Sixpence in earnest of the bearward

Beatrice, from Much Ado About Nothing (2.1.~30-35):

He that hath a beard is more than a youth, and he that hath
no beard is less than a man: and he that is more than
a youth is not for me, and he that is less than a man,
I am not for him: therefore, I will even take sixpence in
earnest of the bearward, and lead his apes into hell.

‘Bearward’ – and its variants ‘berrord’ in the Quarto text and ‘bearherd’ in Folio 3 – are the sorts of dead words I enjoy looking into. Here the OED gives a surprising multiplicity of forms:

α. Middle English barrewarde, Middle English berewarde, Middle English–1500s barwarde, Middle English–1500s bereward, Middle English–1500s berward, Middle English–1500s berwarde, 1500s bearwarde, 1500s–1600s beareward, 1600s– bearward.

β. 1500s–1600s bearard, 1600s bearerd, 1600s berard, 1600s berod, 1600s berrord, 1800s berrod (English regional).

and takes Folio 3’s ‘bearherd’ as a later synonym with a different second root element (out of curiosity I checked ‘shepherd’ and found that it had the same change in reverse in the early 17th century – breaking off into a soon-defunct ‘sheepward’).

The definition of bearward is given as:

In Britain: a person who takes care of bears, bulls, apes, or other animals, training and managing them for displays of public entertainment, such as baiting and dancing. Now historical.

The expansion to animals beyond bears feels a bit odd at first and might seem a Shakespearean innovation if there weren’t an example from 1551 ( in John Bale’s The first two parts of the Actes, or vnchast examples of the Englysh votaryes) that confirms the earlier broader application:

They played with those worldly the bearwardes ded with their apes and their beares.

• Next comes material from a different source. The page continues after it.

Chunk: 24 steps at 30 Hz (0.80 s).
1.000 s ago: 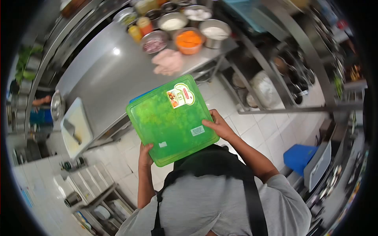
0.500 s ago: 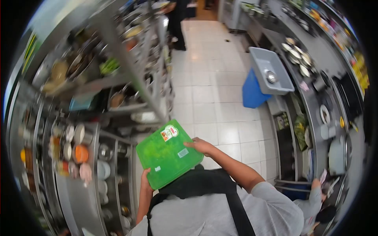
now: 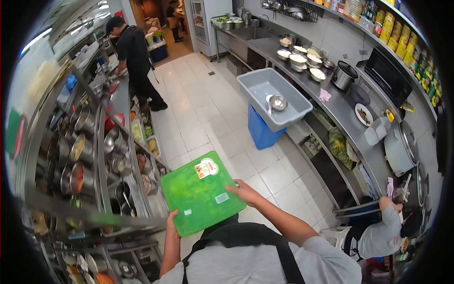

But even with its wider scope, ‘bearward’ didn’t displace more the particular terms. For apes alone I quickly found ‘ape-bearer’, ‘ape-keeper’, ‘ape-leader’, and (predictably) ‘ape-ward’. The first of these is used by Shakespeare twenty years later in A Winters Tale (4.3.94 – “I know this man well, he hath bene since an Ape-bearer.”) and, except for ‘ape-ward’ (with a single citation from Piers Plowman in 1362), the rest show continued life into the 17th century.

So why bearward here instead of an ape-word? Because it – along with variants ‘berrord’ and ‘bearherd’ – would have been a near homophone for ‘beard’ that Beatrice uses twice at the start of the quoted lines and the bard can’t turn down a sound similarity, especially when it so deftly smooths the transition to a proverb that I’ll make a post about shortly.